• [WORK TASK] When a line in the entries below contains the word "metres", copy that line.

Collected data entries:
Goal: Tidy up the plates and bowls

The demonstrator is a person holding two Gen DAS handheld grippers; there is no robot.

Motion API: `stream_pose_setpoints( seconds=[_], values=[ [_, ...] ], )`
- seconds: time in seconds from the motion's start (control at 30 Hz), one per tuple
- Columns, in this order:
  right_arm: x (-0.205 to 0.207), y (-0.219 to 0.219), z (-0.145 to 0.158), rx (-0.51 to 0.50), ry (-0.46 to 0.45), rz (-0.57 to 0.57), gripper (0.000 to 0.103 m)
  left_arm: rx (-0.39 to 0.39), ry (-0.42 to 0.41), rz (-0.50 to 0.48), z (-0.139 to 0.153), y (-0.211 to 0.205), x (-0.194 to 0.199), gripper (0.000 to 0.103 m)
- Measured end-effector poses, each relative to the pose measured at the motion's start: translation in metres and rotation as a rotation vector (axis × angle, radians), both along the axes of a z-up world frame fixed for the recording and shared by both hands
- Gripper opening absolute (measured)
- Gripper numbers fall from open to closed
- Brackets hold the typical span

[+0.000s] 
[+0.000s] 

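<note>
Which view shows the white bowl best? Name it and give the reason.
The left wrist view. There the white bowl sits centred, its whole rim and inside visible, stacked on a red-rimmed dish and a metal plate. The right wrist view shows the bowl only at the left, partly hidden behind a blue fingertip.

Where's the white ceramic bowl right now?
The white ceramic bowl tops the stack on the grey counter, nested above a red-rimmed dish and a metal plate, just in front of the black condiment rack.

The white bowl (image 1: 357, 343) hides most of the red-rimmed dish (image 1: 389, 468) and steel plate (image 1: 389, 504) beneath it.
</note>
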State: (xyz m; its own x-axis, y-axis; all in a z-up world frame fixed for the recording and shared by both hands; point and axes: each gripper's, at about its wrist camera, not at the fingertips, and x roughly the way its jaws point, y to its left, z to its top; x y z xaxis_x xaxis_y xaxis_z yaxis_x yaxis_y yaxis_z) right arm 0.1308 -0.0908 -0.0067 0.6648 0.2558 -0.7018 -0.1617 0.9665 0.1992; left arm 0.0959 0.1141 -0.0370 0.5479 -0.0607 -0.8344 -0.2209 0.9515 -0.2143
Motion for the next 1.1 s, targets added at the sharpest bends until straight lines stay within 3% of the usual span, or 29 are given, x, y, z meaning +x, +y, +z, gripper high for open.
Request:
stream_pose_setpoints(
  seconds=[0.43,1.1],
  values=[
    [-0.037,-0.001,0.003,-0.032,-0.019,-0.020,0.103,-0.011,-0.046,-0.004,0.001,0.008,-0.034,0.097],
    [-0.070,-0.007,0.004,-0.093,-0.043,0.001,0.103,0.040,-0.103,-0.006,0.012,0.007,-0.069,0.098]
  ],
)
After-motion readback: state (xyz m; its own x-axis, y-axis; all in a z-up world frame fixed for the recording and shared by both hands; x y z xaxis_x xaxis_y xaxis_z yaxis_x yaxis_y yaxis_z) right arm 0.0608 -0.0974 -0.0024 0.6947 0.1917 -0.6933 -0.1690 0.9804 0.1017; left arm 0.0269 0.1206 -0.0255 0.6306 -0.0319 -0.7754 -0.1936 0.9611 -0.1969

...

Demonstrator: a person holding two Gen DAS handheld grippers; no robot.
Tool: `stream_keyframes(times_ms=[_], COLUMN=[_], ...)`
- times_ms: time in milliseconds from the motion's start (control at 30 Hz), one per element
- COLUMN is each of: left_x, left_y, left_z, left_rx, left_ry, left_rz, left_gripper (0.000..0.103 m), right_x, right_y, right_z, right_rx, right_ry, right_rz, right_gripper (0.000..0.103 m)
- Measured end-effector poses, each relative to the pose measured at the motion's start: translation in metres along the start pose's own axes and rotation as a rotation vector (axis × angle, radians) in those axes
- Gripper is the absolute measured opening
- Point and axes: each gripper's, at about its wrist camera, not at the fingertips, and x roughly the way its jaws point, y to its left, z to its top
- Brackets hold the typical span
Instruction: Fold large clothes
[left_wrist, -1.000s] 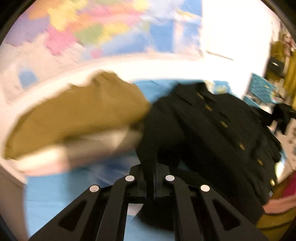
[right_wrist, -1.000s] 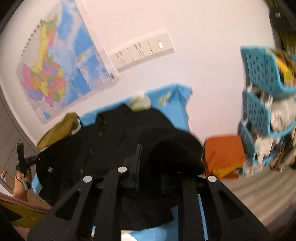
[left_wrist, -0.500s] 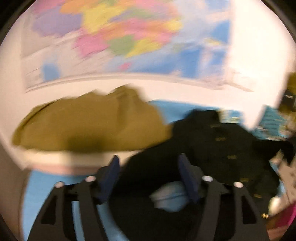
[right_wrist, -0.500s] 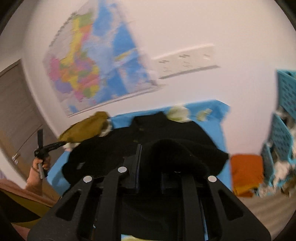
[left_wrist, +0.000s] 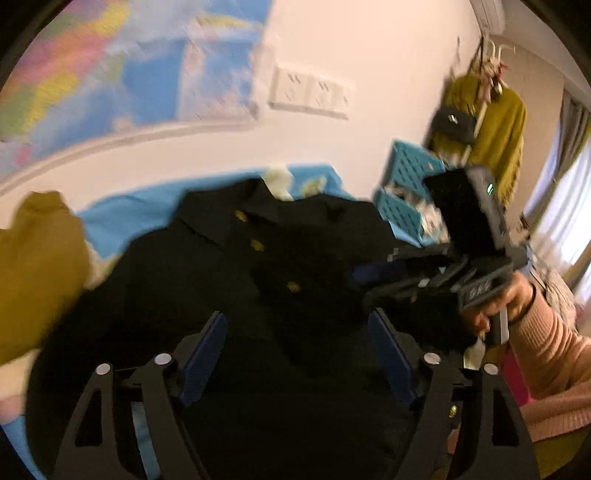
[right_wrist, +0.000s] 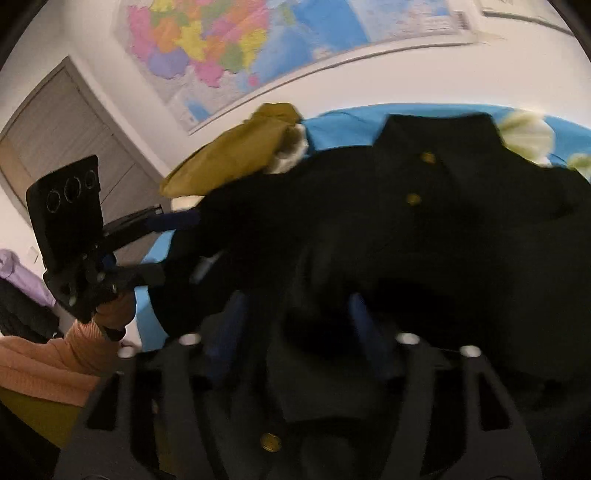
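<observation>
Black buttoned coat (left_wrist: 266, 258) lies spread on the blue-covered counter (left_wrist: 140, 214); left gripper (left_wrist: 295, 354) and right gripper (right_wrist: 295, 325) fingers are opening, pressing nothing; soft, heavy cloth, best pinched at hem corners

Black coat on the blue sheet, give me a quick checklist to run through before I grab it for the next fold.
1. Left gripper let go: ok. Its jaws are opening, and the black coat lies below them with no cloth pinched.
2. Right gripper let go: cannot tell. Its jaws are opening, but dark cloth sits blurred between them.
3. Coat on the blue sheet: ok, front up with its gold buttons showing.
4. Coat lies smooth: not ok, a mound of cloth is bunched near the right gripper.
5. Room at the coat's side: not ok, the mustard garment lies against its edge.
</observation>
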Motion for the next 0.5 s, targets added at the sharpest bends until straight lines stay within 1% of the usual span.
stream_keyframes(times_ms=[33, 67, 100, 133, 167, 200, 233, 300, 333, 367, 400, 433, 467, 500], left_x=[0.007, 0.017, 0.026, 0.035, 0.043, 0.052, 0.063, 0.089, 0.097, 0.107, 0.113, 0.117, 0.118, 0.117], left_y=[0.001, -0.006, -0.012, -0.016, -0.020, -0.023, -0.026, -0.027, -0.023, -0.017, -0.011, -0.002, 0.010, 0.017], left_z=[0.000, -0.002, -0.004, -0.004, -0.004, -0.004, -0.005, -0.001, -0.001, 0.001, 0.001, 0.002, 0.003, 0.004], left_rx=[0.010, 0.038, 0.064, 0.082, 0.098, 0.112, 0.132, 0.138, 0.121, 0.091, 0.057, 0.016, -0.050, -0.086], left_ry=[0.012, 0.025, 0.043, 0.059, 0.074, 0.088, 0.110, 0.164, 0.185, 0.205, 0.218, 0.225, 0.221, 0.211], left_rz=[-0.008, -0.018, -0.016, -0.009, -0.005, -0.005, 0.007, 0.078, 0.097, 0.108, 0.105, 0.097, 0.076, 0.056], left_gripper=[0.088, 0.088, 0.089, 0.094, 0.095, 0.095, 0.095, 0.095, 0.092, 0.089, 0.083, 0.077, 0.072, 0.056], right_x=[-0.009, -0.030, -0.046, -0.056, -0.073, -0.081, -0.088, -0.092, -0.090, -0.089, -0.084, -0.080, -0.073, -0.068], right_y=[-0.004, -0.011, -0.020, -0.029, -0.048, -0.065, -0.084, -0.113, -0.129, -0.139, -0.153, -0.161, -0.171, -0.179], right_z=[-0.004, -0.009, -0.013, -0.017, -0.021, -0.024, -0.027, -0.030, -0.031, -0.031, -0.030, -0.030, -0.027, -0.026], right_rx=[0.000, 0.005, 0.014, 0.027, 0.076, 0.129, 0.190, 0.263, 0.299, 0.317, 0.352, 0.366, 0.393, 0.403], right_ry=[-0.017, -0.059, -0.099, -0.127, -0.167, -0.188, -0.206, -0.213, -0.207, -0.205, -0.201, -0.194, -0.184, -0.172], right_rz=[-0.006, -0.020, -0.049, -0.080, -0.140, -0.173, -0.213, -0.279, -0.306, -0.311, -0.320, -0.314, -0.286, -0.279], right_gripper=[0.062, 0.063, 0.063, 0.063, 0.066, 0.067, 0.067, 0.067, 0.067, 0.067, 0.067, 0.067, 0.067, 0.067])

• [TASK OUTPUT]
- Measured end-effector poses, each relative to the pose measured at the motion's start: translation in metres and rotation as a rotation vector (axis × angle, radians), both along the axes of a z-up world frame fixed for the recording and shared by both hands
- Measured end-effector poses, each relative to the pose measured at the motion's start: translation in metres along the start pose's own axes and rotation as a rotation vector (axis × angle, radians) in those axes

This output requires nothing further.